= Exercise objective =
Copy each line below that has "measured".

***

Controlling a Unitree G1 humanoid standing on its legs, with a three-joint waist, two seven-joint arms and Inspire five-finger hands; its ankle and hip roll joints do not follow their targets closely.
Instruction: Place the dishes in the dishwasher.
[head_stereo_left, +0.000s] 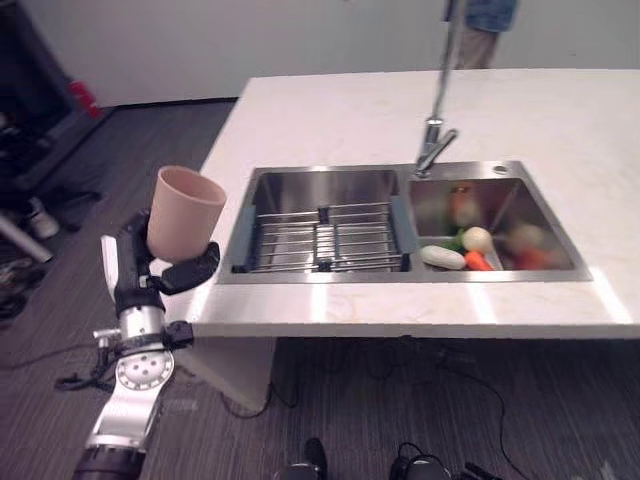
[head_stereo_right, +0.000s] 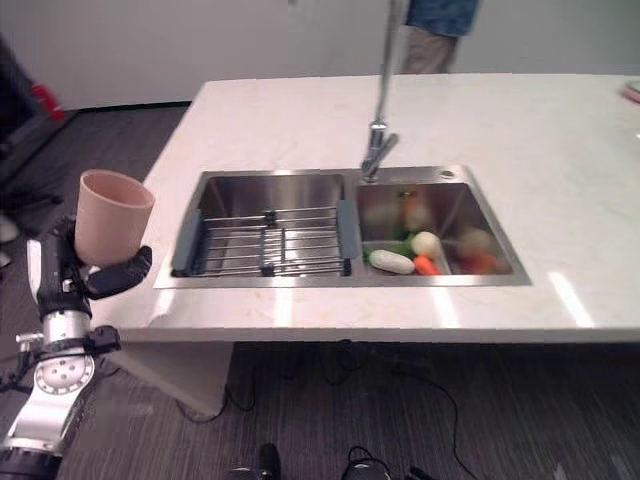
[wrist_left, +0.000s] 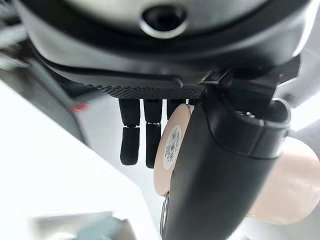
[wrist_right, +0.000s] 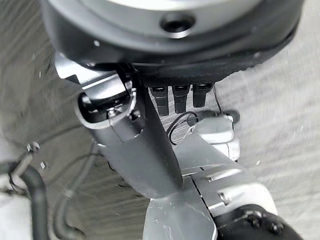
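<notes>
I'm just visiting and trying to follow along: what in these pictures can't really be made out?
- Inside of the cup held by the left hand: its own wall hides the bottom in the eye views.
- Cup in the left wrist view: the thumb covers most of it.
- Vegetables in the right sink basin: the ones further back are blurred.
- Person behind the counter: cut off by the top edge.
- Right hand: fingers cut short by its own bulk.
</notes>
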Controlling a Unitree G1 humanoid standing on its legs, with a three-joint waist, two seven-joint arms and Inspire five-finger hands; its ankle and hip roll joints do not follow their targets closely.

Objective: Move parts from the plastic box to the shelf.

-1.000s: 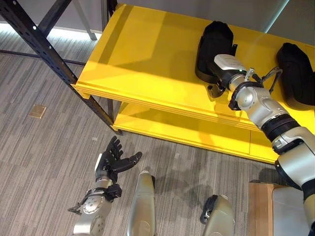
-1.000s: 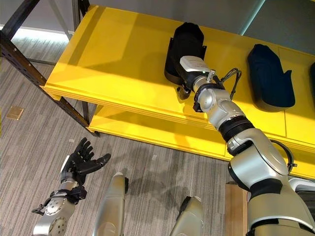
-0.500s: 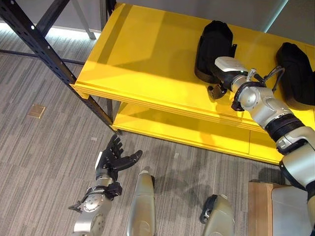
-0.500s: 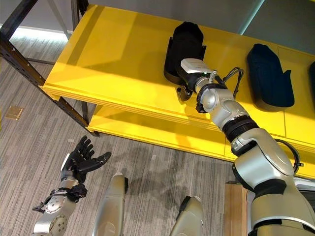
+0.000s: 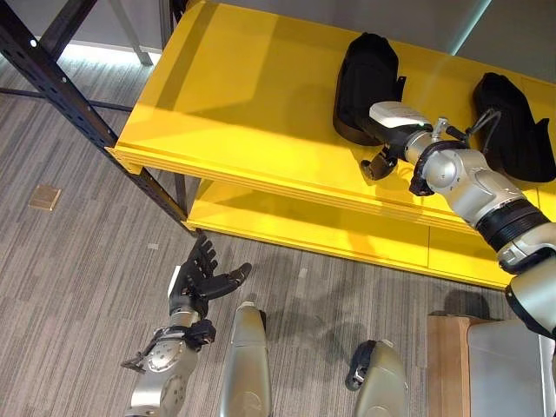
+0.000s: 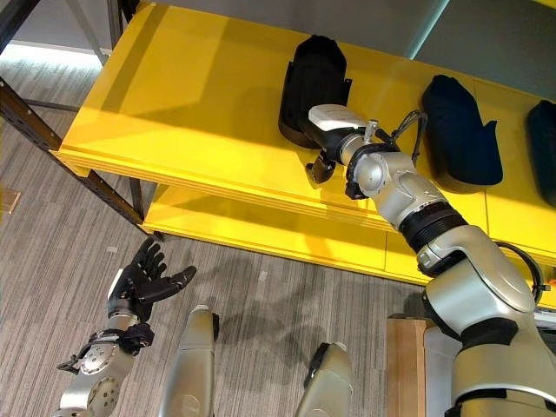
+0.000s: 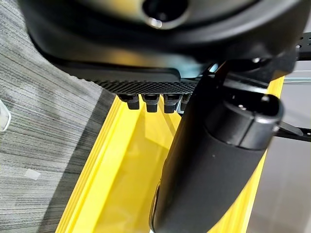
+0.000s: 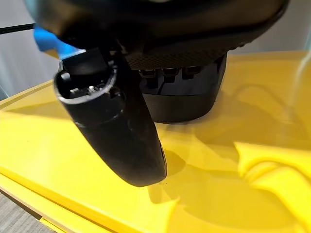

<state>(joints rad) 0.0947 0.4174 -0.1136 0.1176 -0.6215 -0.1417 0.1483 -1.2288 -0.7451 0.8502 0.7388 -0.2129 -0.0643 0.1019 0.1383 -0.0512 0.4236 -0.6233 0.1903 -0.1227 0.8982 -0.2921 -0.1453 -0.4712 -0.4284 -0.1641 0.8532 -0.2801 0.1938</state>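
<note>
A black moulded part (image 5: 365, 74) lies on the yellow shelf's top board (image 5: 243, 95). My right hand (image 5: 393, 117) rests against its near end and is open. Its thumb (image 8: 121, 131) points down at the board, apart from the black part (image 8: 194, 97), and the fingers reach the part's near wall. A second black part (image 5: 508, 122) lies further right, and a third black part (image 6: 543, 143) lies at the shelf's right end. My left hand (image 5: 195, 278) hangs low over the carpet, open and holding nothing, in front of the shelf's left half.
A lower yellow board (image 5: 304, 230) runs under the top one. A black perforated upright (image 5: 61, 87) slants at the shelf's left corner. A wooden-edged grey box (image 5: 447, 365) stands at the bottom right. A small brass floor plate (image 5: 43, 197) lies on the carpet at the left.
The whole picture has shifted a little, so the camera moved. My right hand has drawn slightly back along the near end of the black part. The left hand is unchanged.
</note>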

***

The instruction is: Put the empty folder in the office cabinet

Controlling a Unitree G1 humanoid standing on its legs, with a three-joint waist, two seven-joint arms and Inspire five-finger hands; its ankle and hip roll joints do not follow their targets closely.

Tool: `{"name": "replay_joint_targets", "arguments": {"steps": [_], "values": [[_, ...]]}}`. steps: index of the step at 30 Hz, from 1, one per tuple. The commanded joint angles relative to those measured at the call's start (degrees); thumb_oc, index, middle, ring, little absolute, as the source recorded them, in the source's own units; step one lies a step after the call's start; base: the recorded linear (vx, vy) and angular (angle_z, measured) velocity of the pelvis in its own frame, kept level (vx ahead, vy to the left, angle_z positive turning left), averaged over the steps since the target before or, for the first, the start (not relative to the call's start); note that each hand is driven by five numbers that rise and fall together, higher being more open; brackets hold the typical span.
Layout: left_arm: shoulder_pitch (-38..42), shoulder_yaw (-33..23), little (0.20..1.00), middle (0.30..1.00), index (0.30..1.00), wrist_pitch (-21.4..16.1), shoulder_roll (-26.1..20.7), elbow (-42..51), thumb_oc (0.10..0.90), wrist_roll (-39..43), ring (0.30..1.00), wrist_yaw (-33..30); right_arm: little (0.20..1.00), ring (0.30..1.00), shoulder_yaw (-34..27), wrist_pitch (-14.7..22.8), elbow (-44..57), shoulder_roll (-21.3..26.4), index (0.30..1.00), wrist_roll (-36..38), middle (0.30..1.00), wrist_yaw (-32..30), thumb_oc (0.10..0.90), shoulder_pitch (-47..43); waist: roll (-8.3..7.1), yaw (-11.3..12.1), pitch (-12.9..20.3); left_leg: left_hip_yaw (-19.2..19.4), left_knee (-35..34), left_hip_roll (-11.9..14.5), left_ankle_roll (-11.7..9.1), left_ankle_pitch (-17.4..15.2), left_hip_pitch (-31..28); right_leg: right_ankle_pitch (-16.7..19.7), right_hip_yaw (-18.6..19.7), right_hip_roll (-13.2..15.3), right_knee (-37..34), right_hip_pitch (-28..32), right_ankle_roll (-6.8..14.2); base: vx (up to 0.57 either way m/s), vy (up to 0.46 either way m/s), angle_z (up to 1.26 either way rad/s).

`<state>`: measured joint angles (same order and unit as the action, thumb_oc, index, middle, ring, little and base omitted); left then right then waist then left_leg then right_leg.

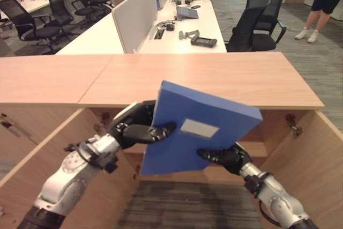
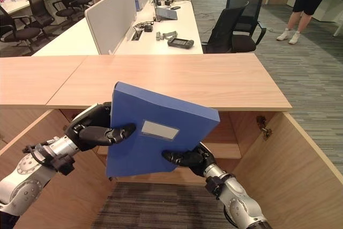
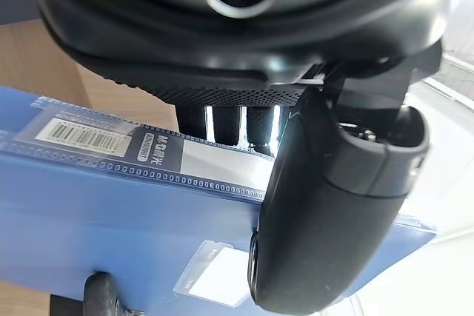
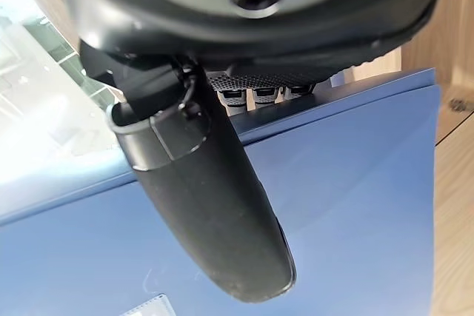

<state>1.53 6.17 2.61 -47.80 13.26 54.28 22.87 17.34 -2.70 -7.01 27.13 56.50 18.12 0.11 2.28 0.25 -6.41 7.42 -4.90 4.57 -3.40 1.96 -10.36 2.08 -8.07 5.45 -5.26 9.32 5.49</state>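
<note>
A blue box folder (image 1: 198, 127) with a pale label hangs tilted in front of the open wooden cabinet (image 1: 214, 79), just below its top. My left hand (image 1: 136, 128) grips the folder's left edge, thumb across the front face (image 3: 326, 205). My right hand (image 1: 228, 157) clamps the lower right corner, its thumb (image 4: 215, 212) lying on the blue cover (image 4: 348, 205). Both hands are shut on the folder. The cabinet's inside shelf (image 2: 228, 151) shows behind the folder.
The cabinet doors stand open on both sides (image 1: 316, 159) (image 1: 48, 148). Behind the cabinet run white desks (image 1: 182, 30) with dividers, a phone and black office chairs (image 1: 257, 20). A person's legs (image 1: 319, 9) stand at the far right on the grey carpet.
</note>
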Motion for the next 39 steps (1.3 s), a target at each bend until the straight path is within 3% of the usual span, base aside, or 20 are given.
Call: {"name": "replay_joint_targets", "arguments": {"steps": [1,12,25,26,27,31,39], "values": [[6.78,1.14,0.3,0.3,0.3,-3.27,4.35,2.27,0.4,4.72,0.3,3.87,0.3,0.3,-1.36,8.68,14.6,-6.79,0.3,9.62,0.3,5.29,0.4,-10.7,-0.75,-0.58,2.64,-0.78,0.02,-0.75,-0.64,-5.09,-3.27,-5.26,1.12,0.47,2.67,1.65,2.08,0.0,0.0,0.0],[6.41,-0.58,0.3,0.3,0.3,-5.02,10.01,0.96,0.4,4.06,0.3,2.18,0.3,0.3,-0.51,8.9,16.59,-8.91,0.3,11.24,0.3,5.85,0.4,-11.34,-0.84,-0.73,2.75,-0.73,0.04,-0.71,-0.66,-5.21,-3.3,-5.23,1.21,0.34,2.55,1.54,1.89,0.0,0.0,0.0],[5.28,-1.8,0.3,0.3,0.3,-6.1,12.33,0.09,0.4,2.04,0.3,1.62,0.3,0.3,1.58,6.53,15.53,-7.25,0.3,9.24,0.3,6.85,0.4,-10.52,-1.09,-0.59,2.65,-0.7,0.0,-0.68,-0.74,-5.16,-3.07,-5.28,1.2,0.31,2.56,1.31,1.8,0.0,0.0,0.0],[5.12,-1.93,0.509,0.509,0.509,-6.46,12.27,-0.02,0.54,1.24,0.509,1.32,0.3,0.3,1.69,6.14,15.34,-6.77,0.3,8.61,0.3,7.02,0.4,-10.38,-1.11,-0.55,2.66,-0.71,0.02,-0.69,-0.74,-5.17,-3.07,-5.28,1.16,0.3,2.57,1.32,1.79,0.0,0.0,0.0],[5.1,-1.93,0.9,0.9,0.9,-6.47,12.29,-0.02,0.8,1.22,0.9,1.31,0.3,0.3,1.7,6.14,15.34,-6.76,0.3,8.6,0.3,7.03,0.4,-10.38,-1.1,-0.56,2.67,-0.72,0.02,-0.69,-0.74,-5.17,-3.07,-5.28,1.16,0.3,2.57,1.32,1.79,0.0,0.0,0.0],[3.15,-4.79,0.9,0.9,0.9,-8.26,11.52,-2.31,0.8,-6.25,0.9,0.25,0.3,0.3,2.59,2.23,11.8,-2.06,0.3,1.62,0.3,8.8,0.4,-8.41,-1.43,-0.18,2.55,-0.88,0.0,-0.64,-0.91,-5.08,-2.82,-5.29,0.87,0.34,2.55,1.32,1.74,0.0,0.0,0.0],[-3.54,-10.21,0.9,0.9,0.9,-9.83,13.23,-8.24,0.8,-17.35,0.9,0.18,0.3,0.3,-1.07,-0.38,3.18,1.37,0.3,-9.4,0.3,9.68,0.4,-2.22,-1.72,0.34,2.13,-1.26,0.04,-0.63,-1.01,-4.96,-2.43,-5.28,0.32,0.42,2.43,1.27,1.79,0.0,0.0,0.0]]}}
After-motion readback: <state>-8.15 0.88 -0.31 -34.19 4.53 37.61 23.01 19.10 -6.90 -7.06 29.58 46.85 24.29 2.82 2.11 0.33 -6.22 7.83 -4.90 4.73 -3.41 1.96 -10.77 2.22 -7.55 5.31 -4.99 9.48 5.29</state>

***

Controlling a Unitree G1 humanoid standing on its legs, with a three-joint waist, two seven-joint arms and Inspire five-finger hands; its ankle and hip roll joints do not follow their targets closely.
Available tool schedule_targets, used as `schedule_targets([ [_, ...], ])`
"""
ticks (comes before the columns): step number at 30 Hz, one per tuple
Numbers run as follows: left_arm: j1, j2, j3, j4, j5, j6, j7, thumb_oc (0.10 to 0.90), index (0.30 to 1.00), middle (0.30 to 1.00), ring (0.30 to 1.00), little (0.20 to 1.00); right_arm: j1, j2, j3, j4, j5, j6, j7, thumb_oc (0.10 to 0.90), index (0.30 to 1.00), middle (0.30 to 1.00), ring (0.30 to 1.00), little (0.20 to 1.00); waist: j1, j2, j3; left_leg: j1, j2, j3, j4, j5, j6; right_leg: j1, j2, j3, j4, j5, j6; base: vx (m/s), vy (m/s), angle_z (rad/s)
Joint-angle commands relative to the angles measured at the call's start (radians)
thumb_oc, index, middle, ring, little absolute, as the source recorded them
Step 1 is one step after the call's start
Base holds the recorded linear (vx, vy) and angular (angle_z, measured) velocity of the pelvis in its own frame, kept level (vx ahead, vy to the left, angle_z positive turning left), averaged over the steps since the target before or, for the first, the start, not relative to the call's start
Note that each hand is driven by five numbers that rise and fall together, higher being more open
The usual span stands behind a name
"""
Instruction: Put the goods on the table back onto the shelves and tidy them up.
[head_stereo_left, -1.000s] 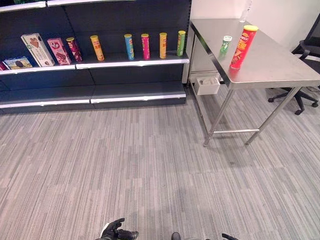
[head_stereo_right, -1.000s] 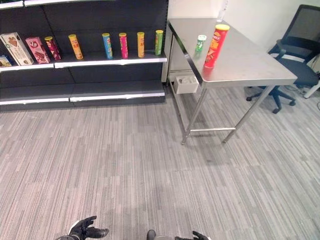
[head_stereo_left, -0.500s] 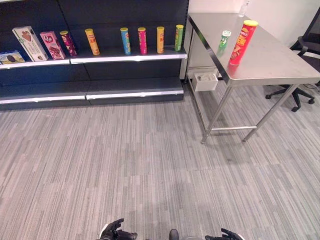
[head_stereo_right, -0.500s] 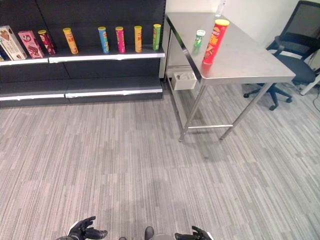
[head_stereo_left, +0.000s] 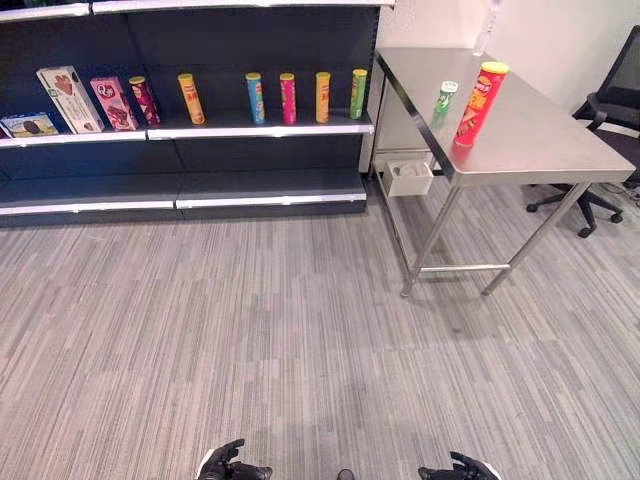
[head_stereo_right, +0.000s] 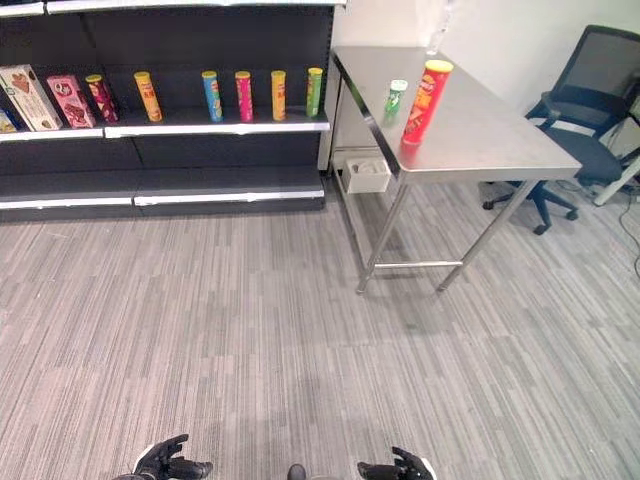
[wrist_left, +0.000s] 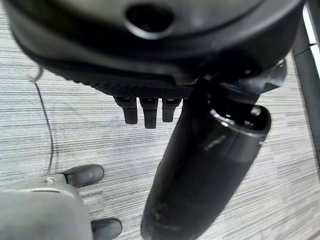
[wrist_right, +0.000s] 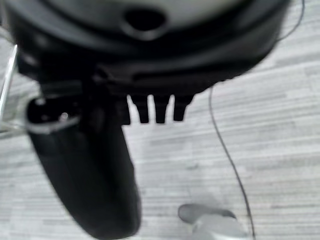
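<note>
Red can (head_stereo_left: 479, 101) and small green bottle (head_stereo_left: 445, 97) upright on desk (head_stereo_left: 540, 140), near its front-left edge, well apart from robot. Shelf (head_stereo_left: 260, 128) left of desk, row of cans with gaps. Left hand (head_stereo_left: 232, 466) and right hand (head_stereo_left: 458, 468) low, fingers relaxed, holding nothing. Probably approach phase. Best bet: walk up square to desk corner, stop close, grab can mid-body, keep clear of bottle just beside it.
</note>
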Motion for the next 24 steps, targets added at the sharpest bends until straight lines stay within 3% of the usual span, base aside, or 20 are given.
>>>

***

= Finished exercise =
Tool: `{"name": "replay_joint_targets", "arguments": {"steps": [_], "values": [[_, ...]]}}`. steps: index of the step at 30 Hz, from 1, one per tuple. The commanded joint angles relative to those measured at the call's start (degrees); thumb_oc, index, middle, ring, little absolute, as the source recorded them, in the source's own units; step one lies a step after the call's start; base: the recorded linear (vx, vy) and angular (angle_z, measured) velocity of the pelvis in its own frame, kept level (vx ahead, vy to the left, angle_z positive turning left), averaged over the steps since the target before or, for the first, the start (not relative to the call's start); note that each hand is driven by five numbers that rise and fall together, higher being more open; brackets hold the typical span.
`<state>`: measured joint angles (same order and unit as the action, thumb_oc, index, middle, ring, little and base omitted); left then right then waist then left_leg then right_leg.
Joint-angle commands relative to the angles measured at the call's start (radians)
Base holds the recorded linear (vx, vy) and angular (angle_z, measured) velocity of the pelvis in its own frame, kept level (vx ahead, vy to the left, angle_z positive turning left), averaged over the steps since the target before or, for the first, the start, not relative to the call's start

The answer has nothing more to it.